### PROBLEM:
Repeat word for word everything from the line containing "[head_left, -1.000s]" to the end of the listing, first and last lines included, and only that.

#####

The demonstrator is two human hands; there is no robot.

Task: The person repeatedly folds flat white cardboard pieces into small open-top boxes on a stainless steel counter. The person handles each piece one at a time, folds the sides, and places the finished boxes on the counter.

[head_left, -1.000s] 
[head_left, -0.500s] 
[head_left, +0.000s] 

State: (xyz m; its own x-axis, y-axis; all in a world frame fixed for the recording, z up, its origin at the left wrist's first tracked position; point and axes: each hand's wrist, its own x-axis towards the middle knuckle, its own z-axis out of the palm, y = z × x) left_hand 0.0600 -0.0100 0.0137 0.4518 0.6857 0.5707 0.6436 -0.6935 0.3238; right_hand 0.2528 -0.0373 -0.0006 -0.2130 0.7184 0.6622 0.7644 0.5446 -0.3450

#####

### SOLUTION TO THIS PROBLEM:
[head_left, -1.000s] 
[head_left, -0.500s] 
[head_left, +0.000s] 

State: (xyz m; its own x-axis, y-axis; all in a world frame fixed for the recording, z up, its origin at the left wrist's first tracked position; point and axes: each hand's wrist, its own x-axis towards the middle knuckle, its own z-axis out of the palm, y = z × x) left_hand 0.0600 -0.0100 0.0137 0.4518 0.6857 0.5707 0.6436 -0.6935 0.3238; right_hand 0.2528 -0.0373 -0.0006 -0.2130 0.7184 0.6622 0.7644 0.5446 -0.3450

Nothing further is required for this answer.